[PROBLEM]
Your answer should hold only the lines from the one with "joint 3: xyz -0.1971" through the end of the listing below, each retyped exactly.
┄┄┄┄┄┄┄┄┄┄
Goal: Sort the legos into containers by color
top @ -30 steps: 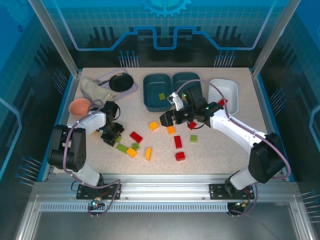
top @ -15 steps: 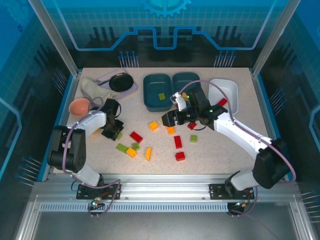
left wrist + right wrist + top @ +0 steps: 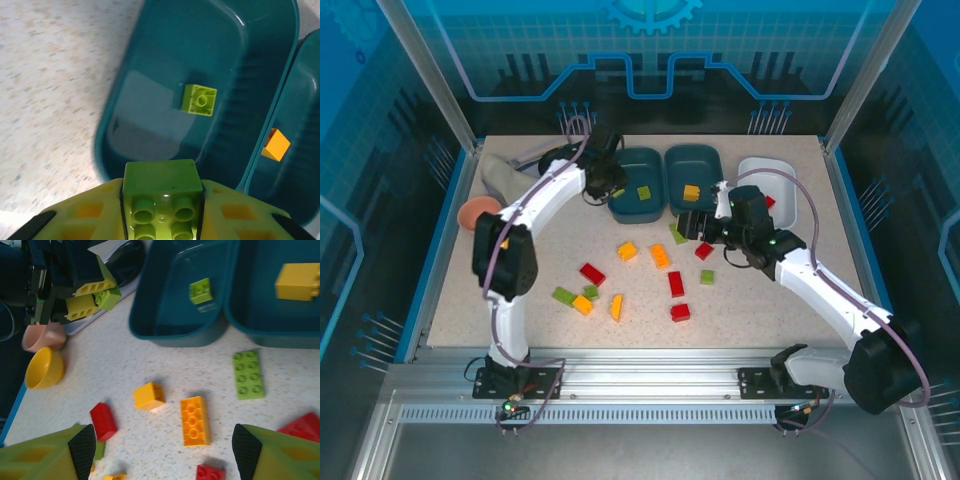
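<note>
My left gripper (image 3: 161, 200) is shut on a light green brick (image 3: 160, 176) and hangs over the near rim of the left teal tub (image 3: 102, 145). In that tub (image 3: 623, 205) lies another green brick (image 3: 201, 99). The middle teal tub (image 3: 705, 155) holds an orange-yellow brick (image 3: 691, 192), and the white tub (image 3: 782, 178) holds a red one (image 3: 767, 203). My right gripper (image 3: 164, 452) is open above the table, with nothing between its fingers (image 3: 82, 450). Below it lie a yellow square brick (image 3: 149, 395), an orange oblong (image 3: 194, 420) and a green oblong (image 3: 246, 374).
Several red, orange and green bricks (image 3: 592, 273) lie scattered across the table's middle. A black dish (image 3: 563, 160), a pink bowl (image 3: 480, 212) and a yellow bowl (image 3: 44, 367) stand at the back left, beside a cloth (image 3: 505, 178).
My left arm has swung from the table's left side up to the left teal tub, carrying a green brick. My right gripper has drawn back to the right, away from the orange bricks.
</note>
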`<act>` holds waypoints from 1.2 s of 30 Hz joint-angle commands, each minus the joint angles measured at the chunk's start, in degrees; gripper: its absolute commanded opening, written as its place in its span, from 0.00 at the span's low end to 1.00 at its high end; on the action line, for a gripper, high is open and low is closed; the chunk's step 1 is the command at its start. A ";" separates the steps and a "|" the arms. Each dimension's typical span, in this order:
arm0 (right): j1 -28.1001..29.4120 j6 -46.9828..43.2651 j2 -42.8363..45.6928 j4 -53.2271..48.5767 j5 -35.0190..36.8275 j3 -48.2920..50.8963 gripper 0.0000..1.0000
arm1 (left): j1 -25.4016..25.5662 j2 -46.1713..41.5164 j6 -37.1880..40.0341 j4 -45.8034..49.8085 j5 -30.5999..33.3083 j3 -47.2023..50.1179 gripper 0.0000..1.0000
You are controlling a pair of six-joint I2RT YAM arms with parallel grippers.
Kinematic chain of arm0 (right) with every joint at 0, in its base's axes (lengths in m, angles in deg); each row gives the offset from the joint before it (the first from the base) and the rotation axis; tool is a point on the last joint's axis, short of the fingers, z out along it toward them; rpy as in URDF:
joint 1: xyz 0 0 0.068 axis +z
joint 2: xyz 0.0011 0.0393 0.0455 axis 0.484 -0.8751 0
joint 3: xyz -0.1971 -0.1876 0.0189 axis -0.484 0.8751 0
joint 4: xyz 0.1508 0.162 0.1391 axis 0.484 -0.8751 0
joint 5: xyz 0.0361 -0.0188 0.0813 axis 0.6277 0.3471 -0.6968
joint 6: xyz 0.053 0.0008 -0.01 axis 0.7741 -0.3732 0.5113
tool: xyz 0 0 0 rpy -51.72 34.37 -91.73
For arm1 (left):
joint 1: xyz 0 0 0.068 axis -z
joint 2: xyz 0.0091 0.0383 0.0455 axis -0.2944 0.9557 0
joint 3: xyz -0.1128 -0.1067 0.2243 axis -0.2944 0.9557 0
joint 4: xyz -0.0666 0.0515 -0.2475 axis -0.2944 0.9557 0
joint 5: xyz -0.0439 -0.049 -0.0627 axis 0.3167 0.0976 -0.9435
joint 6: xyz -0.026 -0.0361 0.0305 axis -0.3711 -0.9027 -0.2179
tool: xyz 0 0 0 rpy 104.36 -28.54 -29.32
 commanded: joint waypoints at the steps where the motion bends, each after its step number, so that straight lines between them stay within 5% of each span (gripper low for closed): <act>1: -1.66 2.01 1.16 -5.34 4.14 0.38 0.74 | 0.60 7.51 4.66 6.79 -0.74 -9.15 0.31; 12: -4.80 1.10 3.36 -11.68 3.38 2.60 0.74 | 0.77 25.29 7.42 12.01 -1.08 -28.98 0.38; 18: -4.98 -1.94 -1.68 -21.72 5.93 0.47 0.73 | 0.89 25.46 6.49 11.52 -2.29 -29.97 0.60; 25: -4.63 -3.17 -8.29 -25.87 7.81 -1.82 0.71 | 1.21 19.19 5.84 10.00 -3.54 -29.33 0.68; 31: -3.76 3.44 -14.95 -24.11 10.55 -5.74 0.73 | 3.80 6.99 8.32 3.95 -4.57 -18.07 0.71; 36: -3.01 12.76 -22.68 -23.43 13.10 -10.44 0.75 | 5.02 -8.83 7.74 -8.63 -7.27 6.59 0.73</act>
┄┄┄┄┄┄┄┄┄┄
[RESULT OF THIS TASK]
joint 3: xyz -0.1971 -0.1876 0.0189 axis -0.484 0.8751 0
joint 4: xyz 0.1508 0.162 0.1391 axis 0.484 -0.8751 0
joint 5: xyz 0.0361 -0.0188 0.0813 axis 0.6277 0.3471 -0.6968
joint 6: xyz 0.053 0.0008 -0.01 axis 0.7741 -0.3732 0.5113
tool: xyz 0 0 0 rpy -51.72 34.37 -91.73
For arm1 (left):
joint 1: xyz 0 0 0.068 axis -z
joint 2: xyz 0.0091 0.0383 0.0455 axis -0.2944 0.9557 0
joint 3: xyz -0.1128 -0.1067 0.2243 axis -0.2944 0.9557 0
joint 4: xyz -0.0666 0.0515 -0.2475 axis -0.2944 0.9557 0
joint 5: xyz -0.0439 -0.049 -0.0627 axis 0.3167 0.0976 -0.9435
joint 6: xyz -0.026 -0.0361 0.0305 axis -0.3711 -0.9027 -0.2179
tool: xyz 0 0 0 rpy 104.36 -28.54 -29.32
 commanded: joint waypoints at the steps where the motion bends, each after its step number, so that straight lines between them stay within 5% of each span (gripper low for closed): <act>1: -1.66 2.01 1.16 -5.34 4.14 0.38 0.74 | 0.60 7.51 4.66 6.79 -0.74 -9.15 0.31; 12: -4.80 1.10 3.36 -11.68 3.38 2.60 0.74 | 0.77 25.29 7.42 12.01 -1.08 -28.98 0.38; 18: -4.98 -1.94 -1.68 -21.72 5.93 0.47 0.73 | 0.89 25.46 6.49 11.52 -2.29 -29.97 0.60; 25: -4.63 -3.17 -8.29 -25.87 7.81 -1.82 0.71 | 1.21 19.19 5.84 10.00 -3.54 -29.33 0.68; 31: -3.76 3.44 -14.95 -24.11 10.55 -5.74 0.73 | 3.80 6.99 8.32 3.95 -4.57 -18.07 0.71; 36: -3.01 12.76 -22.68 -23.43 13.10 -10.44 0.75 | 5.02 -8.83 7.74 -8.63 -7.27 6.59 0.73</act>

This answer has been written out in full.